Lorsque que tu es partie, Emilie, le jardin s’est recroquevillé comme un de tes chats frileux ; immobile, inerte, silencieux, replié derrière ses plates-bandes vides. Pendant des mois, personne n’a osé porté l’estocade définitive contre les rosiers non taillés, délivrant des boutons de plus en plus petits et dévorés de pucerons. Loin de ton œil sévère, la haie s’est haussée du col jusqu’à s’étendre chez le voisin ; heureusement, celui-là s’en moque, qui s’attache davantage à lorgner les jupons, assis sur un vieux banc qu’à toute autre chose. Le persan, que nous engraissons à plusieurs, bat des records d’expansion, mais comme tout roitelet qui n’a rien à défendre, il a l’obésité mélancolique. Quand le temps est beau, je viens, moi, griller ma chair au soleil, histoire de témoigner à ce lieu toute l’affection que je lui porte.

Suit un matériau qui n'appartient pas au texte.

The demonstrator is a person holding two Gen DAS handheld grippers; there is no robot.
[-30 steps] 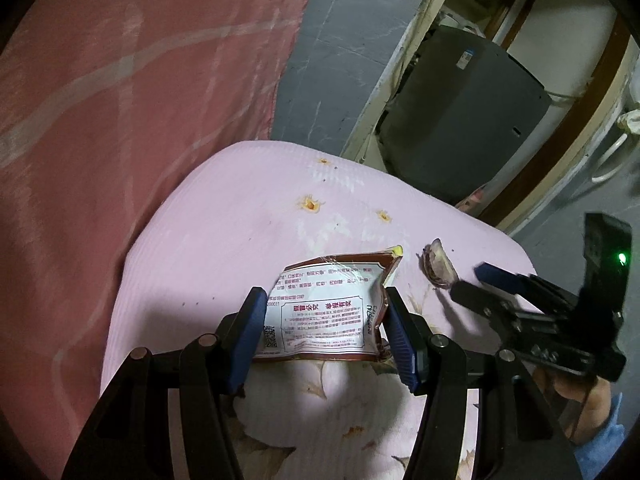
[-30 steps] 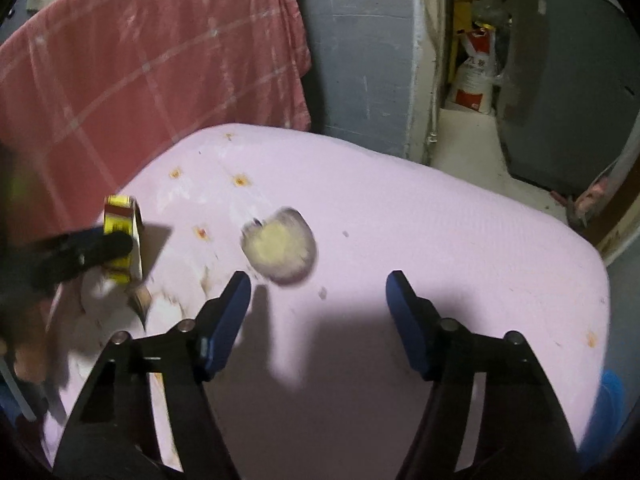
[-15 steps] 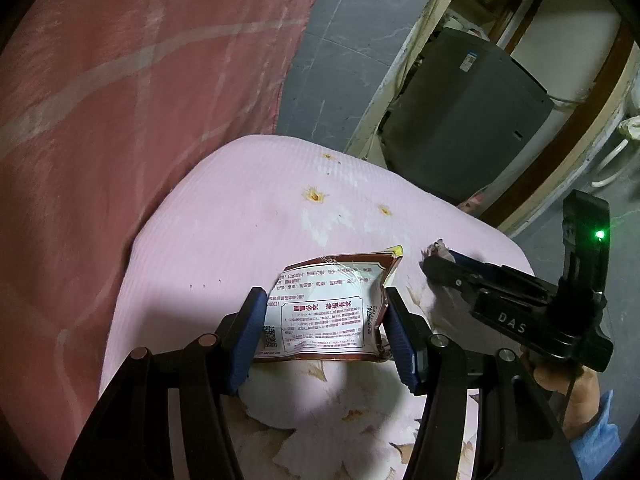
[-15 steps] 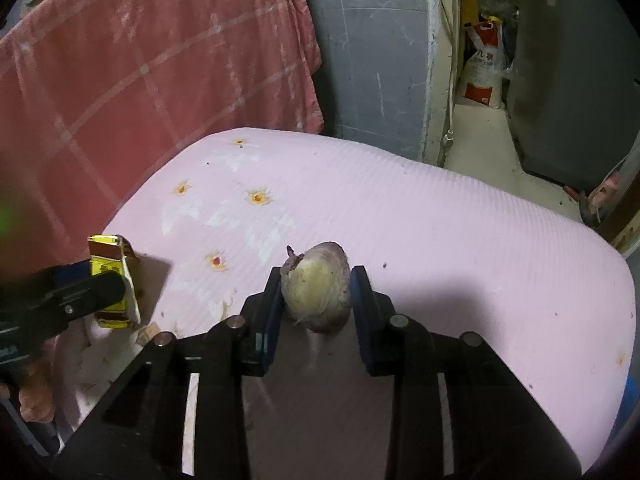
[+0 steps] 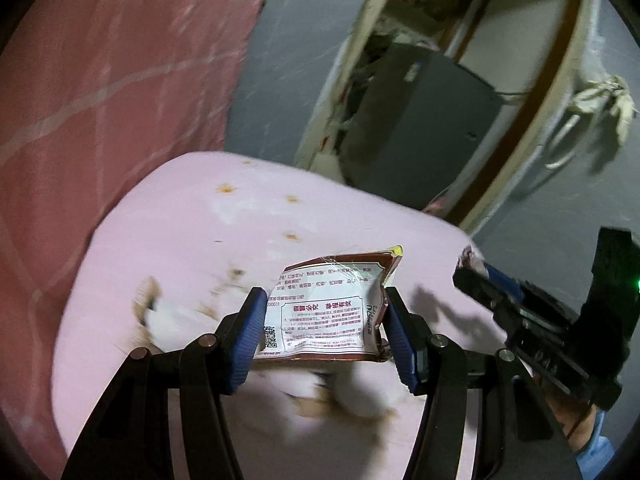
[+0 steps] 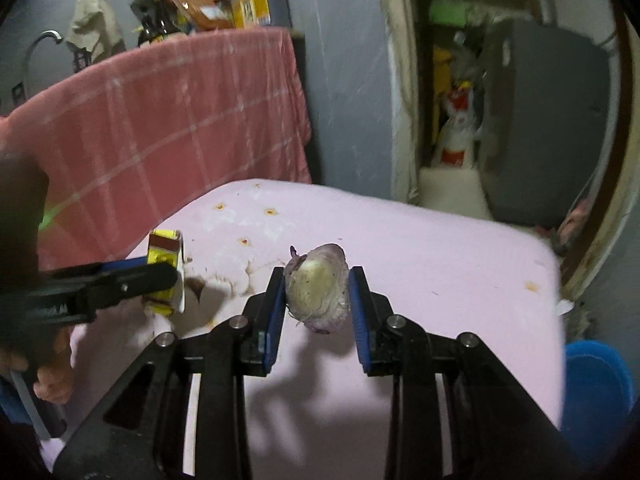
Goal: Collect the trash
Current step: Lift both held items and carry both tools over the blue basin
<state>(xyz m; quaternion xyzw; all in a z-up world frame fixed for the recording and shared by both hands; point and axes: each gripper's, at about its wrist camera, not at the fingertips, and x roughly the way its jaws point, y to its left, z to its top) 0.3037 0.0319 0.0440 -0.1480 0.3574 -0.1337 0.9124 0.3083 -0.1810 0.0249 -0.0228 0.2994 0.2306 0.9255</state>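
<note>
Gripping one printed packet (image 5: 328, 312), the left gripper (image 5: 324, 320); right gripper (image 6: 316, 292) fingers closed on one shell (image 6: 318, 286)

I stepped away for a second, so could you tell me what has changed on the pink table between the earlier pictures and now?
The right gripper closed on the onion peel, which lay loose on the pink table a second ago, and has lifted it clear; its shadow now falls below. The left gripper also rose, carrying the snack packet. The packet stayed clamped throughout, and the stained cloth did not shift.
</note>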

Mais vois-tu, ce dimanche, alors que les pontonniers se livraient aux « bouchonneries » coutumières sur la bretelle d’autoroute, tout à côté, j’ai découvert sous un des grands sapins qui ont persisté là, un minuscule spectacle qui m’a aussitôt ramenée à toi : c’était dans un creux de paille maladroitement dispersée, une tentative de jardin ; un greffon enté sur l’autre. Y perçaient, frêles mais têtus, quelques plants de basilic et de laurier, les têtes ensoleillées d’œillets d’Inde et de très jeunes cerisiers. Jouxtant le tout, de petites étiquettes rédigées à la main. Un bébé jardin en quelque sorte, planté de la main d’une aussi pugnace que toi. Renseignement pris, cette nouvelle déesse Flore se nomme en réalité Léa et, ironie du sort, porte le même patronyme que moi. Tu vois, Emilie, il n’y a pas de hasard…
Brvo pour c petit souvenir oh combien émouvant.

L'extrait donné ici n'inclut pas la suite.